Napas Alvian terasa sesak melihat wajah letih Ajela. Tak terbayangkan bagaimana ibu dari anaknya itu menjalani satu bulan merawat bayi seorang diri. Pasti sangat berat baginya.
Tak tega membangunkan, Alvian memilih turun lebih dulu.
Berniat menggendong Ajela ke kamar. Namun, baru menyelipkan tangan di bawah lutut dan punggung, wanita itu tiba-tiba membuka mata.
"Anda mau apa, Tuan?" tanya Ajela terkejut.
"Kakimu masih sakit, kan? Biar aku yang gendong ke atas."
"Tidak usah. Saya bisa jalan sendiri!"
"Jangan keras kepala, kalau kakimu tambah parah dokter bisa saja memotongnya!" ucap lelaki itu, membuat Ajela merinding.
"Pegang Boy baik-baik."
Ajela tak lagi menolak. Ia merapatkan kedua tangan memeluk putranya. Alvian membopongnya menuju sebuah lift khusus yang akan membawa mereka menuju lantai teratas. Sementara Galih dan sopir tetap mengikuti di belakang.

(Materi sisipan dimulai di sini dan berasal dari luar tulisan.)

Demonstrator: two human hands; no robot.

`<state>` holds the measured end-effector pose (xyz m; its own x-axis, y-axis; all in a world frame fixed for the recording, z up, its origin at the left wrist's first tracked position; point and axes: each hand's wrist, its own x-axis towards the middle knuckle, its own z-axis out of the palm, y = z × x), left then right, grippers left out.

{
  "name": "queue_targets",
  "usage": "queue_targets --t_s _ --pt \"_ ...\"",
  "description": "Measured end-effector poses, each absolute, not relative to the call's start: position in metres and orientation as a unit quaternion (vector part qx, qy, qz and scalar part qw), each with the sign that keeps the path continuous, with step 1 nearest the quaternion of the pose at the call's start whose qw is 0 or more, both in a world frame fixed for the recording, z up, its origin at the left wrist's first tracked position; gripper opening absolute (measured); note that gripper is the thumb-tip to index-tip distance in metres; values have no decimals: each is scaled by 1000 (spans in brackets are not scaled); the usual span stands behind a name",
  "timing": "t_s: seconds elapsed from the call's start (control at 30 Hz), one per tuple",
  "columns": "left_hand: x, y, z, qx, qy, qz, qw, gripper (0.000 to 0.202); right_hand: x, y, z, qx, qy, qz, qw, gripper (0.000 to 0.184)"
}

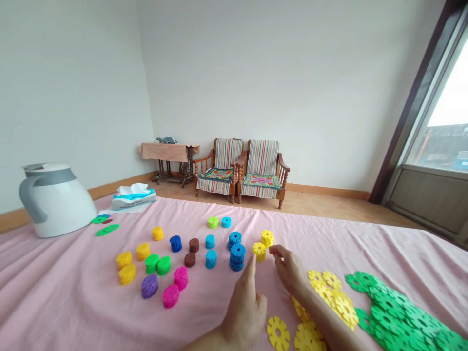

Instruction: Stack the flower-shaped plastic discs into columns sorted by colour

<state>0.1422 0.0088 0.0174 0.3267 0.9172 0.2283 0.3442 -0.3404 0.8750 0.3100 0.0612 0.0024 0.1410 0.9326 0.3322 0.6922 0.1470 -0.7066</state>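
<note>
My left hand [245, 304] is open, its index finger stretched out and its thumb apart. That fingertip meets the near edge of a short stack of yellow snowflake discs [259, 251]; whether it presses on it I cannot tell. My right hand [290, 268] is just right of this stack, fingers slightly bent and apart, with nothing visible in them. Directly behind stands another yellow disc stack [267, 238]. Blue disc stacks [237, 257] are to the left. Loose yellow discs [331, 300] lie under and beside my right forearm.
A heap of green discs [402, 312] spreads at the right. Small stacks in several colours, such as pink [180, 278] and purple [149, 286], stand on the pink cloth [91, 302]. At the left are a white kettle [60, 202] and a tissue box [134, 198].
</note>
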Motion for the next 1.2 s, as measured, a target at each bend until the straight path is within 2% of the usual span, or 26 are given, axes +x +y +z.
queue_targets --t_s 0.23,0.53,0.87,1.2 --pt "177 19 39 628 508 402 431 78 305 60 -11 -629 -641 138 417 37" --pt "183 35 26 597 535 424 422 80 300 58 -9 -615 -650 133 426 42" --pt "181 36 25 607 506 439 427 71 299 54 -8 -590 -669 146 427 44" --pt "180 35 26 617 498 442 419 71 298 51 -6 -597 -675 128 413 44"
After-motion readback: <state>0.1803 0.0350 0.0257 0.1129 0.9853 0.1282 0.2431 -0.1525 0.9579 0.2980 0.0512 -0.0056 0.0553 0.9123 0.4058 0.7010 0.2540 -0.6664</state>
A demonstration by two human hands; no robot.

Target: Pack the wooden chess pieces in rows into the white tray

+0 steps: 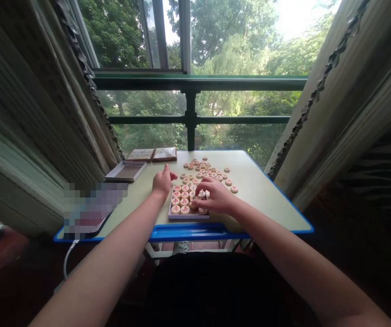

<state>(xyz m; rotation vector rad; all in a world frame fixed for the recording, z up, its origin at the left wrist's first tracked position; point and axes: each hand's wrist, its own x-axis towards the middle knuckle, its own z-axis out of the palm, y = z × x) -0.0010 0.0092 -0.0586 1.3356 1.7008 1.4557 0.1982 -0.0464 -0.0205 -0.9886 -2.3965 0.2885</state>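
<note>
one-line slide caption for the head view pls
Right hand at a tray of round pieces, left hand beside it, others loose on the table.

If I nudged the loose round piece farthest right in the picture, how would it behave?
The round piece lies flat and looks squat, so it would probably slide rather than roll. The tabletop looks smooth, so little push may be needed.

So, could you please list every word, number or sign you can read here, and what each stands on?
"兵", in red: front-row piece, second from left in the shallow box.
Other boxed pieces: red or black characters, too small or blurred to read surely.
Loose pieces on the table: too small to read.
Hinged board: faint marks, unreadable.
Device: pixelated, unreadable.
</note>
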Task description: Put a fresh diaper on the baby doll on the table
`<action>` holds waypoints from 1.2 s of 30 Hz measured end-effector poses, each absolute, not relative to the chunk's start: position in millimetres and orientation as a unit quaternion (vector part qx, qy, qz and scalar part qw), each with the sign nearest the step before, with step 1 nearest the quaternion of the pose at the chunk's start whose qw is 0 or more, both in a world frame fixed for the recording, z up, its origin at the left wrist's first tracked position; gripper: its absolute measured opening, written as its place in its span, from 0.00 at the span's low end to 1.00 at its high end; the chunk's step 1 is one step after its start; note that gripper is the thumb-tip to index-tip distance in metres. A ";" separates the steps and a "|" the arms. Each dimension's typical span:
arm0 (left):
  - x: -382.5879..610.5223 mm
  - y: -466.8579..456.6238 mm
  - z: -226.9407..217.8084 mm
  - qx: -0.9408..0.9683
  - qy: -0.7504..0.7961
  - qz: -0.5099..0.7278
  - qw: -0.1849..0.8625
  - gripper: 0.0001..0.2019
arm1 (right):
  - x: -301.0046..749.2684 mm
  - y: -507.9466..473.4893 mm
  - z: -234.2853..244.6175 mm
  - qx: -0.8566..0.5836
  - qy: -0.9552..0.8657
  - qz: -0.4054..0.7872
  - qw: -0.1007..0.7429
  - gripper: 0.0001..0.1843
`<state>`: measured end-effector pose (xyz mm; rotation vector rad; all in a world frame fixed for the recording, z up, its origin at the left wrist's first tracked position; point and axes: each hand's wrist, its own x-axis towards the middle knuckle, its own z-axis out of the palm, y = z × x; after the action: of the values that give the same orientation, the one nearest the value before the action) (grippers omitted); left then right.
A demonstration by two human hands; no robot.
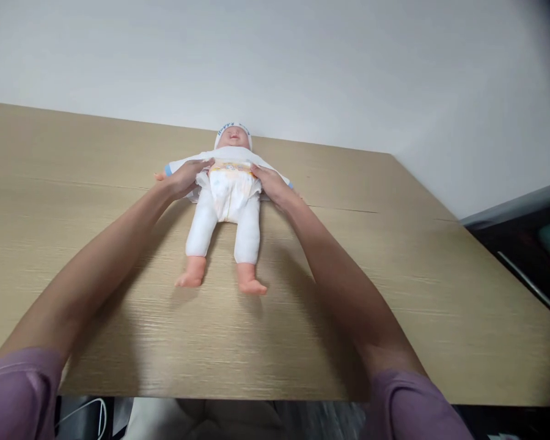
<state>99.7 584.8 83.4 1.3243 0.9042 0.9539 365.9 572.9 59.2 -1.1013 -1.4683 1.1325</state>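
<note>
A baby doll (229,208) in a white outfit and cap lies on its back on the wooden table (394,293), head away from me, bare feet toward me. A white nappy (229,186) with a yellow band covers its waist. My left hand (183,177) rests on the doll's left side at the nappy's edge, fingers curled against the band. My right hand (270,183) presses the nappy's other side, fingers laid along the band. Both arms reach out in mauve sleeves.
A plain white wall (302,61) rises behind the table's far edge. Dark furniture (531,244) stands to the right of the table. A white cable (91,415) lies on the floor below the near edge.
</note>
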 end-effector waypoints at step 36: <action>168.7 441.9 128.7 0.891 0.408 0.190 0.059 0.25 | 406.8 412.2 31.9 -0.715 -0.645 0.128 0.237 0.13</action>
<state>168.7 441.9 128.7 2.6982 1.2357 0.5756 406.8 412.2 31.9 -1.9592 -1.7696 0.3521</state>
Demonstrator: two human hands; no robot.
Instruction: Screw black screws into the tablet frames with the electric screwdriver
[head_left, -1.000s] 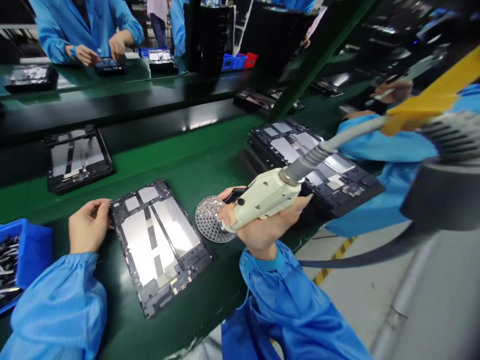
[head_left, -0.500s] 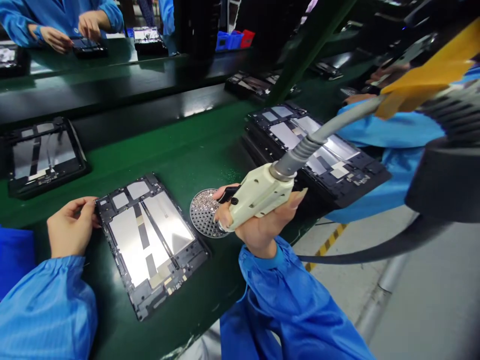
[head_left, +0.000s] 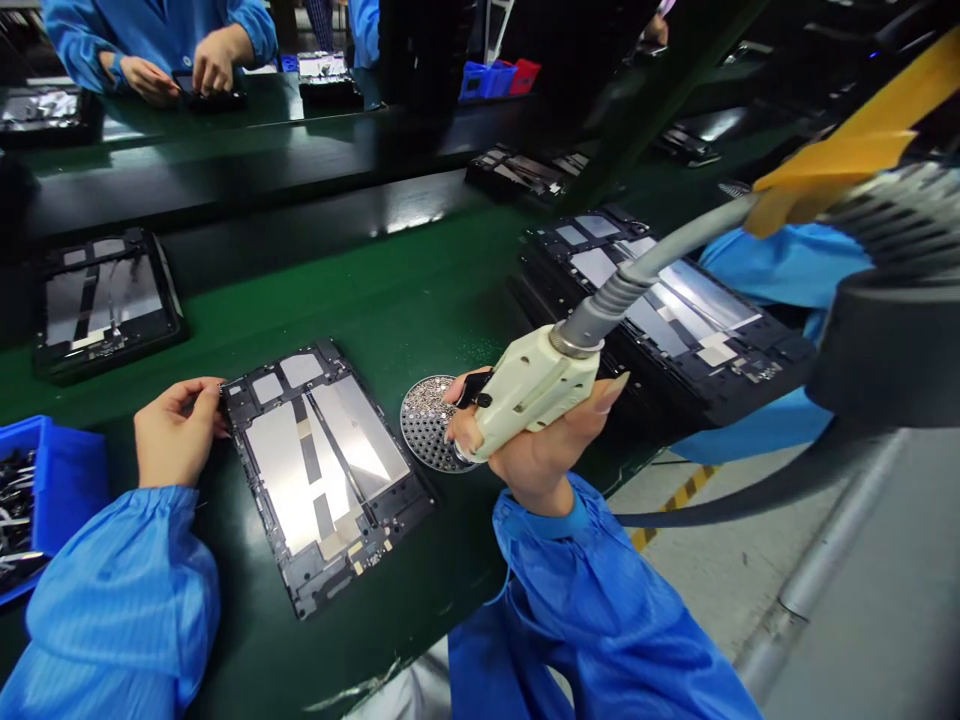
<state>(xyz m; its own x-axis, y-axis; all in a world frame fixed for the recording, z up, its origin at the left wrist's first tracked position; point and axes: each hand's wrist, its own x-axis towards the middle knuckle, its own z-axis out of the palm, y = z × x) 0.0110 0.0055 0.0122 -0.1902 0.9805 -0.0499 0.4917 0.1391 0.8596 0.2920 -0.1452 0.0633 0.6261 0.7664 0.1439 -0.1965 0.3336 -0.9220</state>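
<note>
- Head view, compared with the earlier frames: the view had swung a little, and the blue plastic bin point(head_left: 60, 490) of dark small parts showed more fully at the lower left than half a second before; both hands kept nearly the same pose.
- Counted: two hands of the person's own, one tablet frame point(head_left: 322, 470) directly before them, one more frame point(head_left: 105, 300) further left on the green conveyor belt point(head_left: 450, 270), and one frame stack point(head_left: 660, 310) to the right. There was one round perforated metal tray point(head_left: 429, 425), heaped with tiny screws, and one handheld tool.
- The left hand point(head_left: 178, 432) lay at the frame's upper left edge, its fingers curled and pinching that edge, with the forearm in a blue sleeve point(head_left: 124, 590) coming in from the lower left.
- The right hand point(head_left: 536, 440) was closed round the cream-coloured handheld tool point(head_left: 536, 390), one fingertip jutting out beyond it, with the wrist bent. The tool's tip sat at the tray's near rim, and a grey corrugated hose point(head_left: 622, 290) ran up to the right.
- A co-worker's two hands point(head_left: 172, 75) worked across the belt, apart from the person's own.
</note>
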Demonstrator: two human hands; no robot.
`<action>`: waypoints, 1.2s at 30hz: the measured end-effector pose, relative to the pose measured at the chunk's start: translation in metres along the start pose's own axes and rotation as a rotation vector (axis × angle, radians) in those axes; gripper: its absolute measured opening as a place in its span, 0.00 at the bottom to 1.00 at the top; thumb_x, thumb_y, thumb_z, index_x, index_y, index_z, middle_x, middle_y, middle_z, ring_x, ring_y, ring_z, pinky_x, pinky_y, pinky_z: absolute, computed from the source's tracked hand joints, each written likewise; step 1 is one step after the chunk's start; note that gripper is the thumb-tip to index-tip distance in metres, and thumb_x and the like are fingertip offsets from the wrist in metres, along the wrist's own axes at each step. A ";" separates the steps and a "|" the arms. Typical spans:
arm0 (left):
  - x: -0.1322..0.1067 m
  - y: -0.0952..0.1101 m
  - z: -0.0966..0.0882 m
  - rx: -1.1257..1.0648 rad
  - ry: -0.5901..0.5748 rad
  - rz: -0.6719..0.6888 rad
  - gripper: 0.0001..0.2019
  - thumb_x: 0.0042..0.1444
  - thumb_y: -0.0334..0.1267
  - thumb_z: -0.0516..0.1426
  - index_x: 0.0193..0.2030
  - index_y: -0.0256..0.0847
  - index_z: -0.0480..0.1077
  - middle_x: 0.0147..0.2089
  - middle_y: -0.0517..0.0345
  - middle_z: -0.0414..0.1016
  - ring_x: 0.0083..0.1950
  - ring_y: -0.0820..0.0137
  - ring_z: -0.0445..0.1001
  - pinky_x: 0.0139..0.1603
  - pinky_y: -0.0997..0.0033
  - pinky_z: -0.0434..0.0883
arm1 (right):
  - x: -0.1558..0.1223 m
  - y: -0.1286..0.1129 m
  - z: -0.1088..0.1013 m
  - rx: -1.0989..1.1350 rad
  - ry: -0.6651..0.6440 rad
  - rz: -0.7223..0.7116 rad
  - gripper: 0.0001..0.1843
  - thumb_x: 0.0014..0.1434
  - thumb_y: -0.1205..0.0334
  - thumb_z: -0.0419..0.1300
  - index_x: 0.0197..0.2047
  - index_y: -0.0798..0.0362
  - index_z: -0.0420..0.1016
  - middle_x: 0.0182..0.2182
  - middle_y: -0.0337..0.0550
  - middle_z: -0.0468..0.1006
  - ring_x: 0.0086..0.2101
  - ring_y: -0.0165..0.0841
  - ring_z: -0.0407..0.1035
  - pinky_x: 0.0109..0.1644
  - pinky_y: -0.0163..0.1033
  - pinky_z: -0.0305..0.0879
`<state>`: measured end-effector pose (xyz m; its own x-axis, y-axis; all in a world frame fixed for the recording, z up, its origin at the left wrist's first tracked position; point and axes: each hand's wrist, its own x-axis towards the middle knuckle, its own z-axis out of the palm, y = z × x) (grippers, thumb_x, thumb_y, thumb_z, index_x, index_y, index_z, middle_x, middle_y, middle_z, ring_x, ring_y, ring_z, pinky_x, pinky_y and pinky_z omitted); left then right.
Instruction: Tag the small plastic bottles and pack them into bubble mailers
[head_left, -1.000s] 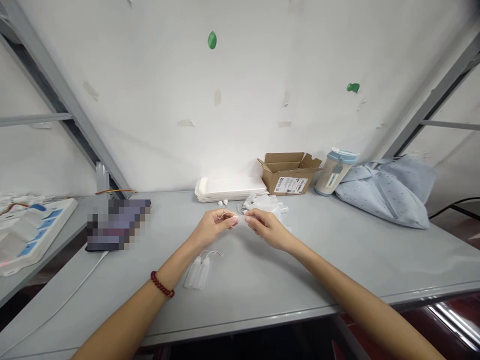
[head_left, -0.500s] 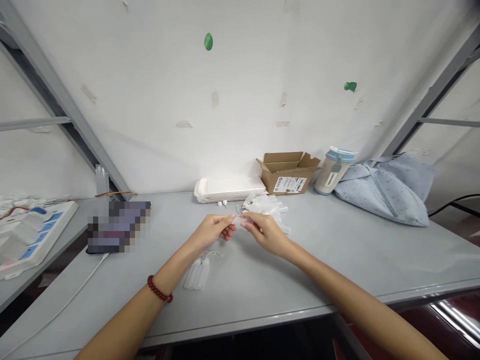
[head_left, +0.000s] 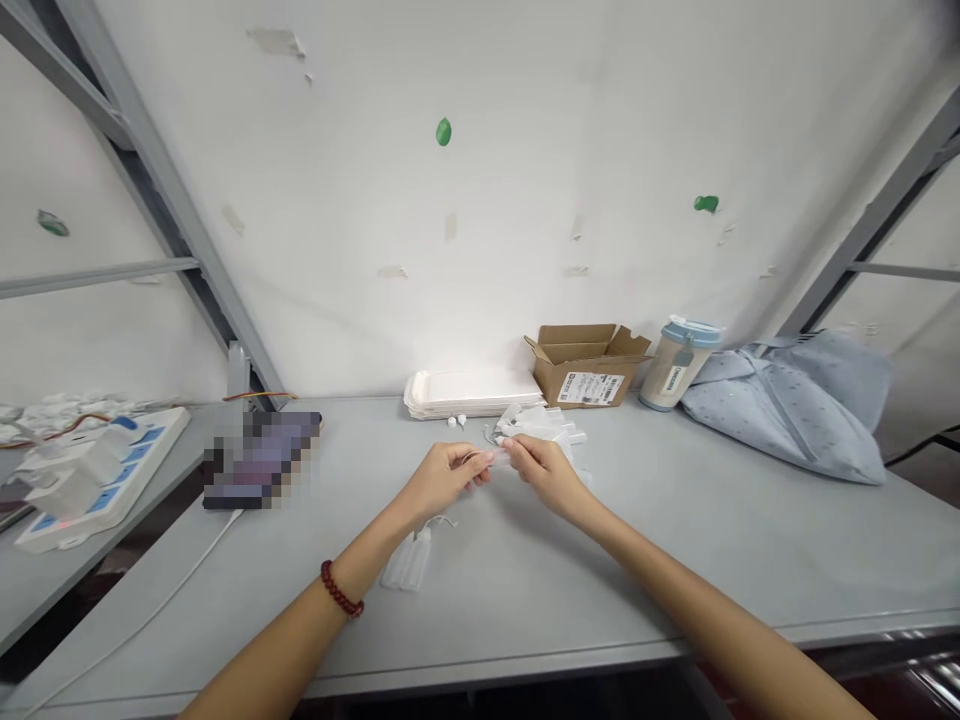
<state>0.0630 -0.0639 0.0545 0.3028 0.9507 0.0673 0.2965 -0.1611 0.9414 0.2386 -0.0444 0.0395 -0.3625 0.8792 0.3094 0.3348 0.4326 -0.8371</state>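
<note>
My left hand (head_left: 450, 475) is closed in a pinch around one end of a small clear plastic tube (head_left: 501, 457), with a thin white cord (head_left: 469, 455) at its fingers. The fingertips of my right hand (head_left: 544, 472) pinch the other end, close against the left. Fingers hide much of the tube. Below my left hand, a pair of similar translucent tubes (head_left: 409, 562) with white cord lies on the grey table (head_left: 540, 590). Just behind my right hand is a loose pile of clear tubes (head_left: 541, 424).
Against the wall stand a stack of flat white boxes (head_left: 476, 392), an opened cardboard box (head_left: 589, 368) and a blue-lidded cup (head_left: 679, 365). A light blue cloth bag (head_left: 795, 405) lies at the right. Leftward are a blurred-out phone (head_left: 262, 460) with a cable and a power strip (head_left: 112, 490).
My right hand has closed the small gap to my left hand, and both now grip the small tube. The whole view has shifted slightly, with things lower and further right.
</note>
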 end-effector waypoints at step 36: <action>-0.005 0.002 -0.004 0.147 -0.043 0.142 0.15 0.56 0.45 0.51 0.24 0.38 0.68 0.25 0.59 0.68 0.29 0.71 0.66 0.32 0.74 0.64 | -0.001 -0.011 -0.005 0.224 -0.070 0.123 0.21 0.55 0.44 0.53 0.24 0.54 0.65 0.16 0.31 0.55 0.16 0.23 0.50 0.20 0.32 0.49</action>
<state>0.0583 -0.0678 0.0576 0.3882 0.9040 0.1791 0.3763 -0.3329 0.8646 0.2396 -0.0497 0.0508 -0.3928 0.9031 0.1737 0.1815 0.2613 -0.9480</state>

Sepanjang lift bergerak ke atas, Ajela terdiam. Berada dalam posisi sedekat ini dengan Alvian membuat jantungnya seperti akan melompat keluar. Saking dekatnya, ia dapat merasakan hangatnya embusan napas lelaki itu. Aroma parfum maskulin yang menguar dari tubuhnya benar-benar memanjakan indera penciuman. Tanpa sadar Ajela menyesap, lagi dan lagi. Seolah aroma tubuh Alvian adalah candu baginya.
"Hubungi seorang dokter wanita dan minta datang untuk memeriksa Ajela!" perintah Alvian pada Galih.
"Malam ini?"
"Tentu saja!" dengus Alvian kesal.
"Tapi mana ada dokter yang mau datang mendadak di malam seperti ini?"